Thanks to Dealbook Conference, we could listen to ideas of the most influential leaders in their own area about the theme this year “PLAYING FOR THE LONG TERM”. Guests include Al Gore, Peter Thiel, Reed Hastings, Gary Cohen, Larry Fink & James Gorman, etc. What attracts me the most are the interviews with legendary investors like Stan Drunkenmiller and Carl Icahn.
Stan Drunkenmiller
- About Fed, extended stimulus altered investors’ behavior and other countries policy makers’ behavior, and it will “end badly”. From a value investor perspective, I don’t care about the economic cycle as much as macro guys like Stan, but I agree with his point that it’s unprecedented that the economy is still vulnerable after 6 years of 0 interest rate, and it certainly could lead to an unprecedented outcome which could not be predicted and explained by traditional economic theories.
- “I am flexible“, as a macro investor/trader, having a open mind and agility of changing action is obviously very important traits. You have to able to admit you are wrong as soon as you sense things are not going your direction and even turn to the opposite side of the position. Stan also revealed that the reason why he closed his fund is that he had enough money himself and want to remain FLEXIBLE. Stan referred to flexibility as “One of my Greatest Asset from Last 30 Years”.
- Some tips about his holdings and strategies:
- Not holding a lot of cash
- Long nifty 10 (high beta, high growth), short value stocks (who buys back)
- Market may have entered a bear one from July 2015 (but still very open to that)
- Short EUR
- Can see myself very bearish, cannot see myself very bullish
- About overspending on seniors, “government spends 8k per capita on childern, but 44k per capita on seniors.” With the aging demography, the baby boomers entering their 60s and 70s will take a even bigger piece of the pie in coming years. The social security system is designed to use the current working adults’s output to support the seniors who made their outputs years back, a system almost all countries around world are using. However it’s gonna be problematic if the society is entering a aging stage where you have more seniors who need income than current work force can produce without some reserve built from when the bulge senior population were producing. Cited from Stan: “if you believe that I was going to get my social security payments and everybody else was in their Medicare payments and the government’s no gonna reneging on us, so you present valued that stream of payments it’s been promised to me and looked at the revenues are coming in, the federal debt would not be 19 Trillion, but 205 Trillion with the assumption that the interest rate is 4%.” That’s gonna be a problem, obviously. However I think the government could be more creative and “inject” more working adults by attracting more young & highly skilled workforce from other countries. As a country built by immigrants, United States should have much less problem in culture than its European peers in accepting aggressive immigration policies.
Carl Icahn
- Carl was still very obsessed with the high yield/junk bond thing, kept bringing up multiple times
- Big money were made on these long term ones. He bought out an paper (not a yellow pad paper though, lol) listing all the long term holdings he ever had and read them out, a very nice gesture for the theme topic this year.

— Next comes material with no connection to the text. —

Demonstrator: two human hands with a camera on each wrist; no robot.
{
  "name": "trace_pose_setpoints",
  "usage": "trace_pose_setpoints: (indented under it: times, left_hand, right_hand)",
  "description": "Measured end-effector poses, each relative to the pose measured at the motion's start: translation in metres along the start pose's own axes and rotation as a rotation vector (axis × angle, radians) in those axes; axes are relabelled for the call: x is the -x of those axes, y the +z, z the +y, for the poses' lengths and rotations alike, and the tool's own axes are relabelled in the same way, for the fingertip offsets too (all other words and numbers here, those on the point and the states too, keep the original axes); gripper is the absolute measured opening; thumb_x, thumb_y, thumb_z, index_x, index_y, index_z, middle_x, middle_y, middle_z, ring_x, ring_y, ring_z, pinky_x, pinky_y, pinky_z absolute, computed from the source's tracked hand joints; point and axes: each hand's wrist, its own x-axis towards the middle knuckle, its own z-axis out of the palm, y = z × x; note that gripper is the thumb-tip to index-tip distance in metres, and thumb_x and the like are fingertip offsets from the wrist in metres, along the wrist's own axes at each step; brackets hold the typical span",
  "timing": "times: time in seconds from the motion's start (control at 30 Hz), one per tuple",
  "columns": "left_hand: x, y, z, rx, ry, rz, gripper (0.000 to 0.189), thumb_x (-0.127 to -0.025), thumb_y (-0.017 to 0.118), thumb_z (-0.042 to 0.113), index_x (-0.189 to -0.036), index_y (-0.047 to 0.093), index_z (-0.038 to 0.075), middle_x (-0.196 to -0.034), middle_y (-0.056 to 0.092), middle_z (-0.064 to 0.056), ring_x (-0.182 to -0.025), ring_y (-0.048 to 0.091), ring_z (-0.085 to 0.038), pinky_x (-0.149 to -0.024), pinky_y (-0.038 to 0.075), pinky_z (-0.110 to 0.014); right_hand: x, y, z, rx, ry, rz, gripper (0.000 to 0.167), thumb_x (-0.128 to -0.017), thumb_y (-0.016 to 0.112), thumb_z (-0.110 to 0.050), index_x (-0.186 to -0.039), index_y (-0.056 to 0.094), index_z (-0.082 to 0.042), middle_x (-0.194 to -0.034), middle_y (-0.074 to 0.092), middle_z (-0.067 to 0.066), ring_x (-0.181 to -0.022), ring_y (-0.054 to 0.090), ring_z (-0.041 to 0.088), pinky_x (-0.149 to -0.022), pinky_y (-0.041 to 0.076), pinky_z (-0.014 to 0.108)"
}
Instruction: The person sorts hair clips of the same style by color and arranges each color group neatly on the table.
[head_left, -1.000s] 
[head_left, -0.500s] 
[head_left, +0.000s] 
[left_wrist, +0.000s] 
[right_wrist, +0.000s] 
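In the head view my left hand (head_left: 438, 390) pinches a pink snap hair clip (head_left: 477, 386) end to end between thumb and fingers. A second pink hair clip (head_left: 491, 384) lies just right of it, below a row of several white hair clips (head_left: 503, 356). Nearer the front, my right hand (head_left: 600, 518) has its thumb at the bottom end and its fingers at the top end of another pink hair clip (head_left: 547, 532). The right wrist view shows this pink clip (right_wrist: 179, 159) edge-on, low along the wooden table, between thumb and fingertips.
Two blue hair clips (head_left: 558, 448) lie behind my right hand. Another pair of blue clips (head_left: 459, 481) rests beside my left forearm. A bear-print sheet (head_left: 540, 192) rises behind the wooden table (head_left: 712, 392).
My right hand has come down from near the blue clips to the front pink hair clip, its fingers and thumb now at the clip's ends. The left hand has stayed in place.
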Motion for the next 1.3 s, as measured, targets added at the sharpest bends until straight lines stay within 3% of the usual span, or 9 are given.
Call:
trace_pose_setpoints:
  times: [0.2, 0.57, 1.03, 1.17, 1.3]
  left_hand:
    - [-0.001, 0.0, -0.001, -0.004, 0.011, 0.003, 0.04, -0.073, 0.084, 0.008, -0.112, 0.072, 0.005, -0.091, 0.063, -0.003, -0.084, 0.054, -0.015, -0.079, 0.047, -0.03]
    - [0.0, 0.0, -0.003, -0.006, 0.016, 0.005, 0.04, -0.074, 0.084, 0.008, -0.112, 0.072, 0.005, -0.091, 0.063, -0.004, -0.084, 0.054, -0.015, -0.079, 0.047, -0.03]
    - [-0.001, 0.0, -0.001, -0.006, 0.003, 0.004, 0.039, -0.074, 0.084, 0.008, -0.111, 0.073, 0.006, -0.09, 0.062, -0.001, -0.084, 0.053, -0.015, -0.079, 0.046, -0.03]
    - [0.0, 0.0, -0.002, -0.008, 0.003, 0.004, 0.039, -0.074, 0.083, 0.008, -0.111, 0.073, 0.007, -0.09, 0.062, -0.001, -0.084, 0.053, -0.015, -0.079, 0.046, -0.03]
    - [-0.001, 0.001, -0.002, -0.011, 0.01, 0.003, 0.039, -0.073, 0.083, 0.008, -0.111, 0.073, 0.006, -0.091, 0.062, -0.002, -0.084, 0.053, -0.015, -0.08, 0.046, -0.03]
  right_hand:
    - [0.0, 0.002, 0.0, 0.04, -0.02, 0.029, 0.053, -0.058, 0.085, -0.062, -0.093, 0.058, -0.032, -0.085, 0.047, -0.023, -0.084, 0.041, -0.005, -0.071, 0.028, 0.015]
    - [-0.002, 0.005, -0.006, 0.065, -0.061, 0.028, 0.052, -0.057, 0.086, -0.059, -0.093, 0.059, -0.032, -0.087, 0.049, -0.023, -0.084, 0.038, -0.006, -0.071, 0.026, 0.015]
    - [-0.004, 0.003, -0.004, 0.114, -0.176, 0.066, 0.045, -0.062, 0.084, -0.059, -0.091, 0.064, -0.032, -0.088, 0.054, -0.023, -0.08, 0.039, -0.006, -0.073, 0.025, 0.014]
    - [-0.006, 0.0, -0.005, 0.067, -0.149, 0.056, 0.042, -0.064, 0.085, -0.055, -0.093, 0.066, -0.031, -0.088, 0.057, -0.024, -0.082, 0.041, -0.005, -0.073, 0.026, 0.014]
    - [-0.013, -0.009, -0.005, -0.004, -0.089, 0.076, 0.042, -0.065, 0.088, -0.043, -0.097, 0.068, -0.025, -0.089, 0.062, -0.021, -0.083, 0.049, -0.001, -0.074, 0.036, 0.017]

- Always a pleasure to listen to Carl as he reveals a lot of anecdotes
- When Andrew called both Larry Fink and Bill Ackman “good friends”, Carl interrupted “I never said Acman is a good friend”. So Bill is only A Friend.
- To elaborate the incompetence and the inefficiency of the managers, he talked about an example in early days when he got into a St. Louis based company who also had 12 floors at a 3rd Ave building in New York city. After trying to understand himself what these 12 floors people actually do and also hiring a consultant to understand that, he still “can’t figure out what the hell they do”. After flew to St. Louis and talked to the COO, he got rid of all of them and sold the lease for $10M.
- “He’s coming to see me (I don’t go to see him).” referring to the upcoming meeting with AIG’s CEO regarding his split proposal. Carl also shared his meeting with Family Dollar’s CEO who came up from Tennessee to see him. Carl: Have a martini. the CEO: I’d love to have a martini, but I must keep my wits about me in this meeting. Carl: it’s not going to help you.